= Rudolf Friedrich Weinland =

German pharmaceutical chemist (1856–1936)

Rudolf Heinrich Friedrich Weinland (22 November 1865, in Hohenwittlingen – 9 August 1936, in Münster) was a German pharmaceutical chemist. He was the son of zoologist David Friedrich Weinland (1829–1915).
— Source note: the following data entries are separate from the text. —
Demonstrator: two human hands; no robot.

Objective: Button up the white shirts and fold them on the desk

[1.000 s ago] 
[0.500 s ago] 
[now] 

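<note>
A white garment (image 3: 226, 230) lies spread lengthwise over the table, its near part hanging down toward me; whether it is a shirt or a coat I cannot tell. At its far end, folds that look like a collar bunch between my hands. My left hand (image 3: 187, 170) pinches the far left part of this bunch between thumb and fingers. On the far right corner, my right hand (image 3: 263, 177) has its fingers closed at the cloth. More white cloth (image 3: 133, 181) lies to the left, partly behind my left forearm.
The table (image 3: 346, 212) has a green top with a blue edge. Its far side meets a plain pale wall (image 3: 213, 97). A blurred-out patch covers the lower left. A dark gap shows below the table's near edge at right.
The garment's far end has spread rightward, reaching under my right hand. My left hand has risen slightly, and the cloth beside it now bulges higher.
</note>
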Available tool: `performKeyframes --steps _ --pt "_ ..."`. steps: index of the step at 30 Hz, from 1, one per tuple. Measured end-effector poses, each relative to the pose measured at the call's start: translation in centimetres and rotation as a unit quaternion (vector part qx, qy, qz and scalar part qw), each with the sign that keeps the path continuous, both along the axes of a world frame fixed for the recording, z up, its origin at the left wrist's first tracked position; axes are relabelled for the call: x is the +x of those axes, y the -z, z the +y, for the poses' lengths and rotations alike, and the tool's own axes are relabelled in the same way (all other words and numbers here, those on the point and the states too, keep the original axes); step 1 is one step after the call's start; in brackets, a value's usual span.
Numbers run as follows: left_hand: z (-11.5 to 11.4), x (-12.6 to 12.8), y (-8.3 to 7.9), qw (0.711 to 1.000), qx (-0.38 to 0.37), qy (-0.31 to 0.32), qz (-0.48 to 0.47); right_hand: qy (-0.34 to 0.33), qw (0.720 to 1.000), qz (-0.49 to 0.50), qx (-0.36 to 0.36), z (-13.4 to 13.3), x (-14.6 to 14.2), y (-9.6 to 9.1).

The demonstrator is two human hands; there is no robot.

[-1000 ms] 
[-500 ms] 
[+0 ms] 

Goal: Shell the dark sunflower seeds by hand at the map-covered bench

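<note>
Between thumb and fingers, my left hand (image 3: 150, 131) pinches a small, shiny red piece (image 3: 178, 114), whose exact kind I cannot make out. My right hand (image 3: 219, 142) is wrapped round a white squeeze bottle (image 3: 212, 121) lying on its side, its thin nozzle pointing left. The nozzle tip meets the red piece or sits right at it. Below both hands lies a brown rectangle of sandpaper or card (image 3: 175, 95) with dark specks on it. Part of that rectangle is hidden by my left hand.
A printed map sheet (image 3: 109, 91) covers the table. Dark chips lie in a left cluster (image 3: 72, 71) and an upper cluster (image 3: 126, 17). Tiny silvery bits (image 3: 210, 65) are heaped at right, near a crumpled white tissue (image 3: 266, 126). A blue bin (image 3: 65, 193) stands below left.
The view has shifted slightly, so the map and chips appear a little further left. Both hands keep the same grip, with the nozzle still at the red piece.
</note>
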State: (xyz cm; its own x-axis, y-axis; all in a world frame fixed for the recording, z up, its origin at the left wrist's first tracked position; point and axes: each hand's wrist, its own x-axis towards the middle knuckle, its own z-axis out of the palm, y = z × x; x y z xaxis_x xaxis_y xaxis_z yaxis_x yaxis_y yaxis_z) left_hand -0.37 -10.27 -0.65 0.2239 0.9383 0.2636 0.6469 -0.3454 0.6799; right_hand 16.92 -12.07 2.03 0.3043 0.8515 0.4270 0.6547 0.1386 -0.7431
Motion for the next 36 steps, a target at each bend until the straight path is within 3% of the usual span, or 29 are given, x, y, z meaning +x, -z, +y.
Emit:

From 1887, Weinland studied at the Technische Hochschule Stuttgart and at the University of Erlangen, receiving his doctorate from the latter institution in 1891. From 1892, he worked as an assistant to Albert Hilger in the chemistry laboratory at the Ludwig-Maximilians-Universität München, where in 1899 he obtained his habilitation for pharmaceutical chemistry. In 1902, he was named an associate professor at the University of Tübingen, then in 1920 relocated to the University of Würzburg as head of the department of pharmaceutical chemistry and the laboratory of applied chemistry.

== Selected works ==
- Über die Einwirkung der Oxyde, Hydroxyde von Beryllium, Magnesium, Zink, Cadmium und Quecksilber auf Metallsalze verschiedener Zusammensetzung, 1892 - On the action of oxides, hydroxides of beryllium, magnesium, zinc, cadmium and mercury in metal salts of different composition.
- Anleitung für das Praktikum in der Gewichtsanalyse, 1913.
- Darstellung anorganischer Präparate zur Einführung in die präparative anorganische Chemie, (with Christian Beck, 1913) - Representative inorganic preparations as an introduction to preparative inorganic chemistry.
- Einführung in die Chemie der Komplex-Verbindungen (Wernersche Koordinationslehre) in elementarer Darstellung (2nd edition, 1924) - Introduction to the chemistry of complex compounds (Werner's coordination chemistry) in elementary representation.